Please copy exactly the lines from the top of the data through the line containing "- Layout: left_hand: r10", and nothing else.

[Records contained in a dataset]
::::
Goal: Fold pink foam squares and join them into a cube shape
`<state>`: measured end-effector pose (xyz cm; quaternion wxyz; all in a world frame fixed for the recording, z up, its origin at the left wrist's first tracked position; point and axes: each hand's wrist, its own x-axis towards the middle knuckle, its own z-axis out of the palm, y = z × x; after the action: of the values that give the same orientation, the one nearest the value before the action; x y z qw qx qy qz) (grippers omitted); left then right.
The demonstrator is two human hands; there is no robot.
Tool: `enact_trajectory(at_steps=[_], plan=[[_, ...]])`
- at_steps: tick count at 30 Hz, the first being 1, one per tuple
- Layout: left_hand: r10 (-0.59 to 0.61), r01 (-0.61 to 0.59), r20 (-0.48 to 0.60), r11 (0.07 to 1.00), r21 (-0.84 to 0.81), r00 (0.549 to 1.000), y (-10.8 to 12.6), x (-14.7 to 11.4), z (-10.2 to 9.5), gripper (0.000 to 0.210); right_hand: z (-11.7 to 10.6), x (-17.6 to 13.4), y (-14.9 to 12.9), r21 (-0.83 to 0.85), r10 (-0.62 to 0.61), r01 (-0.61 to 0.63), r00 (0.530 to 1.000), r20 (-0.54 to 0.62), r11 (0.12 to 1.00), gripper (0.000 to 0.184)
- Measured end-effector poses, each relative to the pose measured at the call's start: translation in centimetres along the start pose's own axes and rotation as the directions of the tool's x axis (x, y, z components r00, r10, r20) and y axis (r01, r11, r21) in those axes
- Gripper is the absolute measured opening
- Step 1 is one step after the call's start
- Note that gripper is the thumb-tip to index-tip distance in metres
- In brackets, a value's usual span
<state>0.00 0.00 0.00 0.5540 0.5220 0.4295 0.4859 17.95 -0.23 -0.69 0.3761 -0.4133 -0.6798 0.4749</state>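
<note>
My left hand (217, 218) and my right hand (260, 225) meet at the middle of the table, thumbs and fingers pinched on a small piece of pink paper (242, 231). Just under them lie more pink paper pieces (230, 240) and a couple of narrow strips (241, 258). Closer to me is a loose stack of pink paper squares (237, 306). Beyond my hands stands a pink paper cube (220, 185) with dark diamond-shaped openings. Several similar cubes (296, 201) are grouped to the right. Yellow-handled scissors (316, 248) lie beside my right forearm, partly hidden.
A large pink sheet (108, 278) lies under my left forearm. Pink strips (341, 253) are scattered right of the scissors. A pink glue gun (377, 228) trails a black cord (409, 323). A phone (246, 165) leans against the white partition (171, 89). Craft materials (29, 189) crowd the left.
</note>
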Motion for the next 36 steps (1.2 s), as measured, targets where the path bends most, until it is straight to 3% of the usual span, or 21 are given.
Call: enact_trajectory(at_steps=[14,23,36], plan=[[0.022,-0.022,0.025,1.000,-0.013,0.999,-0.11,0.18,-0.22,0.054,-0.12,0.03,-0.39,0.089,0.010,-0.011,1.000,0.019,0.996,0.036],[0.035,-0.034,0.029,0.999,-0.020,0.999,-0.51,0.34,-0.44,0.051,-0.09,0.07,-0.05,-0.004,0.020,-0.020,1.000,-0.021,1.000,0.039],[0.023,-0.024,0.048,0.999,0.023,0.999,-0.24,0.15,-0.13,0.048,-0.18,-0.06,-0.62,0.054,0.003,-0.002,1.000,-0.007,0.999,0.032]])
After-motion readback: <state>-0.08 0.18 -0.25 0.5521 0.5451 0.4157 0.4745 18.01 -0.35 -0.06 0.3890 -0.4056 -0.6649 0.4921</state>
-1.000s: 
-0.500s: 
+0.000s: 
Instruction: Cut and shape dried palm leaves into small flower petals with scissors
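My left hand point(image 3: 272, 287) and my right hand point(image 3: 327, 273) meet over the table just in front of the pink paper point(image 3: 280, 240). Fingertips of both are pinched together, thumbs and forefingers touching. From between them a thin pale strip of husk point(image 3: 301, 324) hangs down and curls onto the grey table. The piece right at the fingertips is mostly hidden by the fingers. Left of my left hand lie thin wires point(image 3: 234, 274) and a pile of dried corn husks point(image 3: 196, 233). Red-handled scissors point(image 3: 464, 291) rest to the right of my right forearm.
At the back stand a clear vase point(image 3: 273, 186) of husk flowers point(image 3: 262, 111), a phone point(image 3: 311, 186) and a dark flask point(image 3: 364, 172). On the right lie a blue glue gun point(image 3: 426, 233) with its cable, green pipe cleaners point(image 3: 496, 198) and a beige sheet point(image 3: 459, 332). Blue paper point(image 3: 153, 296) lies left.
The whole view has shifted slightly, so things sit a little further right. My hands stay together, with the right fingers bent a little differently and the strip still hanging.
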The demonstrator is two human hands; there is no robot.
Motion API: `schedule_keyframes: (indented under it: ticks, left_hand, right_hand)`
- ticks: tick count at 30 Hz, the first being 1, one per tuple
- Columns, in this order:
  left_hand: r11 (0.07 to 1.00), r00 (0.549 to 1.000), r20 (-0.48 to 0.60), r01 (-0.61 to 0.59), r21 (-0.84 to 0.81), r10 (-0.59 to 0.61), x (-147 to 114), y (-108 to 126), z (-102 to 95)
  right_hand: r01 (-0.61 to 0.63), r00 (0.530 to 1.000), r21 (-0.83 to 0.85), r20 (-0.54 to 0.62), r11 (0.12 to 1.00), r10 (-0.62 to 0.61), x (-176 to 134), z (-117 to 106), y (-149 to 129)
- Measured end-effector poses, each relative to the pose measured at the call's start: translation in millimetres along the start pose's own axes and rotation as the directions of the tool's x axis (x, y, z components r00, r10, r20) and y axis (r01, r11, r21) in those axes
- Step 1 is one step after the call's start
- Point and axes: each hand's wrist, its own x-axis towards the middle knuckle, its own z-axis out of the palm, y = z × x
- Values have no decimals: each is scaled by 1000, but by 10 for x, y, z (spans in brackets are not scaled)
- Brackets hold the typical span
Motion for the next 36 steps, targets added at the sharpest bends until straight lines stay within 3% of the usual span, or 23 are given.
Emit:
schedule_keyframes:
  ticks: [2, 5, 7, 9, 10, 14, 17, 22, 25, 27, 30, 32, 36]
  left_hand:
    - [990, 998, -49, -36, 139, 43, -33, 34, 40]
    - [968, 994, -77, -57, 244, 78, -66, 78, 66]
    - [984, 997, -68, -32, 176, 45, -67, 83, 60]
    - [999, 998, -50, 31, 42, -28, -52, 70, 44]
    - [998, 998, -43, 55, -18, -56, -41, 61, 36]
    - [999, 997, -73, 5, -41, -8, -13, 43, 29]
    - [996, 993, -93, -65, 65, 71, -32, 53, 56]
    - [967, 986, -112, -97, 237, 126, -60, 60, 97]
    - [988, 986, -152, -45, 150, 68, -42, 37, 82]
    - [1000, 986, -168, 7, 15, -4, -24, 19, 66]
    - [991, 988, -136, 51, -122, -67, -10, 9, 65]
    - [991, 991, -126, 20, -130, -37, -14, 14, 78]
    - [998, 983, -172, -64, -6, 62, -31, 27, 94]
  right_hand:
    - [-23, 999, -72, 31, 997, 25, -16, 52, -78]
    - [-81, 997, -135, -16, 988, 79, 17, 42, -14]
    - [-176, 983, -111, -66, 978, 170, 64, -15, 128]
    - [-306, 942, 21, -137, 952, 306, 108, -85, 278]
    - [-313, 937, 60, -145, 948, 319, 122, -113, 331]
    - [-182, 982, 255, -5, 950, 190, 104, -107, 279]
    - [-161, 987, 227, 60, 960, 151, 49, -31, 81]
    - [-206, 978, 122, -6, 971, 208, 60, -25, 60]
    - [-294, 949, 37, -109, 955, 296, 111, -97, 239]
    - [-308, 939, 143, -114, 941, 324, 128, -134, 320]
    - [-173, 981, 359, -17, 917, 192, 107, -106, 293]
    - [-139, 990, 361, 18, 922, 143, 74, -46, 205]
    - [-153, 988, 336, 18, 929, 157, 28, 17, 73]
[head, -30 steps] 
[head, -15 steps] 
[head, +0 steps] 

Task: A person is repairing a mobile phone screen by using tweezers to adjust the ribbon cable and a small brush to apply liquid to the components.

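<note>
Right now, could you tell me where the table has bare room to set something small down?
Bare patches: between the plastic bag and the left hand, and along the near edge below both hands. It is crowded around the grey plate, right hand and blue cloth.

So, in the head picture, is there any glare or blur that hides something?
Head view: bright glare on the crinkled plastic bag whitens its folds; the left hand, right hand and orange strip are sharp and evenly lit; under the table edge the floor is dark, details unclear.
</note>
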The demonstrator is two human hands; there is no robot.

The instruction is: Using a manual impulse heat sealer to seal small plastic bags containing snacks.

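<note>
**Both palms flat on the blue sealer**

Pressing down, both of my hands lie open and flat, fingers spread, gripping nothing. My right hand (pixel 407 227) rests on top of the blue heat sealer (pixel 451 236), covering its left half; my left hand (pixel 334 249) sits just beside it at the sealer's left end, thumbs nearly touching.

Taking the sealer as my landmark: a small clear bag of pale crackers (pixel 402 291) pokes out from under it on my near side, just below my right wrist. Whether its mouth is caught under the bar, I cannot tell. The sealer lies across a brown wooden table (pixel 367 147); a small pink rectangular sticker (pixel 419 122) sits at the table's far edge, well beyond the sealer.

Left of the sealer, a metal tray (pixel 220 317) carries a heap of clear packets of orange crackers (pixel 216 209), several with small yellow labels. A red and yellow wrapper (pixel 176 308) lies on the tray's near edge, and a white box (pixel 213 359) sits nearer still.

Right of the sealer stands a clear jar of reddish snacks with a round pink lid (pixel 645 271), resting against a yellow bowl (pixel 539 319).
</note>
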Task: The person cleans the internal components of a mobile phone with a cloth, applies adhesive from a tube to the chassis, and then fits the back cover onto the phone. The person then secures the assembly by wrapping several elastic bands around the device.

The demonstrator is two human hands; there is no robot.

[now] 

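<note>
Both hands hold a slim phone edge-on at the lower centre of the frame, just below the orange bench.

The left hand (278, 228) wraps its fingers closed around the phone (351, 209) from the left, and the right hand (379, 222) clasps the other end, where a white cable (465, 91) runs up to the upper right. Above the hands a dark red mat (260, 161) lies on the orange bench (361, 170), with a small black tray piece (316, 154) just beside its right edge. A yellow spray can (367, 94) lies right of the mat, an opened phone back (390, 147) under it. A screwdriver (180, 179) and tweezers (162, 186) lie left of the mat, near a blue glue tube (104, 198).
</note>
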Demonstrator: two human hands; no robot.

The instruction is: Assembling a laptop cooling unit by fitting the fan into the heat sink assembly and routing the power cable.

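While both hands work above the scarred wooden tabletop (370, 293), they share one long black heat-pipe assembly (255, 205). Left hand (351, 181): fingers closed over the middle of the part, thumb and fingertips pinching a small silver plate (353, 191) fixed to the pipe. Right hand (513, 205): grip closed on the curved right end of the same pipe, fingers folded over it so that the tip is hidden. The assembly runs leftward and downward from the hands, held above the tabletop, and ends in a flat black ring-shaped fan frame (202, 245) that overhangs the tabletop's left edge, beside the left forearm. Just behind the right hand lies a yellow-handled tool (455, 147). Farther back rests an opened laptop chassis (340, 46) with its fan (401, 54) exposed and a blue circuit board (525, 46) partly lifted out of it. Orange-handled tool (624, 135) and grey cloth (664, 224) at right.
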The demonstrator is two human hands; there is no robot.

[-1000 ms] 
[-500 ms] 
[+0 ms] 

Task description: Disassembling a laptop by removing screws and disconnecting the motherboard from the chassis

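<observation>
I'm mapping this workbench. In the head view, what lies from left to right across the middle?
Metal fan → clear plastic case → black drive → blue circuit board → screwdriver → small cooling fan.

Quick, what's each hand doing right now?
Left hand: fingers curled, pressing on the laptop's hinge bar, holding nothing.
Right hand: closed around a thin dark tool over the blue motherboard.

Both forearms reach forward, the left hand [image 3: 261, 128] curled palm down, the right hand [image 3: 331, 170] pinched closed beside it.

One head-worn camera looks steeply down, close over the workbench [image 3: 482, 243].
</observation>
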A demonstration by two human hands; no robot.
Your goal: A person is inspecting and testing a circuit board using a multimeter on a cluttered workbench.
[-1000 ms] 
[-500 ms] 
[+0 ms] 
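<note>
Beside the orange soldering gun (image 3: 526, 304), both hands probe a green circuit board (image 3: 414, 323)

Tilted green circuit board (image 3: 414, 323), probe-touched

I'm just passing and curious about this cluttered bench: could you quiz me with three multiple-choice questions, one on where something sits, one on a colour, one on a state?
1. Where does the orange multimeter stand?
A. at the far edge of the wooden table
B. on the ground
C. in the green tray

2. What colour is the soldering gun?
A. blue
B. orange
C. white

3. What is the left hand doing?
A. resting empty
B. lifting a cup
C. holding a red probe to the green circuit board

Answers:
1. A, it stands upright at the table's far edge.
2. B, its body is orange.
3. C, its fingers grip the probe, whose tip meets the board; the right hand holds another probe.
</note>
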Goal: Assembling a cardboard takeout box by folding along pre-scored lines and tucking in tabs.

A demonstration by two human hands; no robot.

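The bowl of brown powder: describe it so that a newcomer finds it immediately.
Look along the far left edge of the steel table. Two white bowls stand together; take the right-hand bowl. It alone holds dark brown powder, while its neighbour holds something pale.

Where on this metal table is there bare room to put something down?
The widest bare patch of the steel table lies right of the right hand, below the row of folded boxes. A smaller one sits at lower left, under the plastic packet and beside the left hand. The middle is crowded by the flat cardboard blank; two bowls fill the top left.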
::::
*Solution to the problem*.
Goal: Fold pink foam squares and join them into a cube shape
`<state>`: measured end-effector pose (xyz cm; quaternion wxyz; all in a world frame fixed for the recording, z up, its origin at the left wrist's first tracked position; point and axes: each hand's wrist, its own x-axis towards the middle knuckle, its own z-axis out of the palm, y = z × x; after the action: of the values that give the same orientation, the one nearest the value before the action; x y z qw qx qy qz) (grippers omitted); left then right.
The demonstrator is two human hands; there is no robot.
Tool: `enact_trajectory(at_steps=[_], plan=[[_, ...]])`
- at_steps: tick count at 30 Hz, the first being 1, one per tuple
- Layout: left_hand: r10 (-0.59 to 0.61), r01 (-0.61 to 0.59), r20 (-0.48 to 0.60), r11 (0.07 to 1.00), r21 (-0.84 to 0.81), r00 (0.549 to 1.000), y (-10.8 to 12.6), x (-14.7 to 11.4), z (-10.2 to 9.5), gripper (0.000 to 0.210); right_hand: z (-11.7 to 10.6), x (-17.6 to 13.4), y (-14.9 to 12.9), r21 (-0.83 to 0.85), r10 (-0.62 to 0.61), r01 (-0.61 to 0.63), r00 (0.530 to 1.000), r20 (-0.54 to 0.62), r11 (0.12 to 1.00), gripper (0.000 to 0.184)

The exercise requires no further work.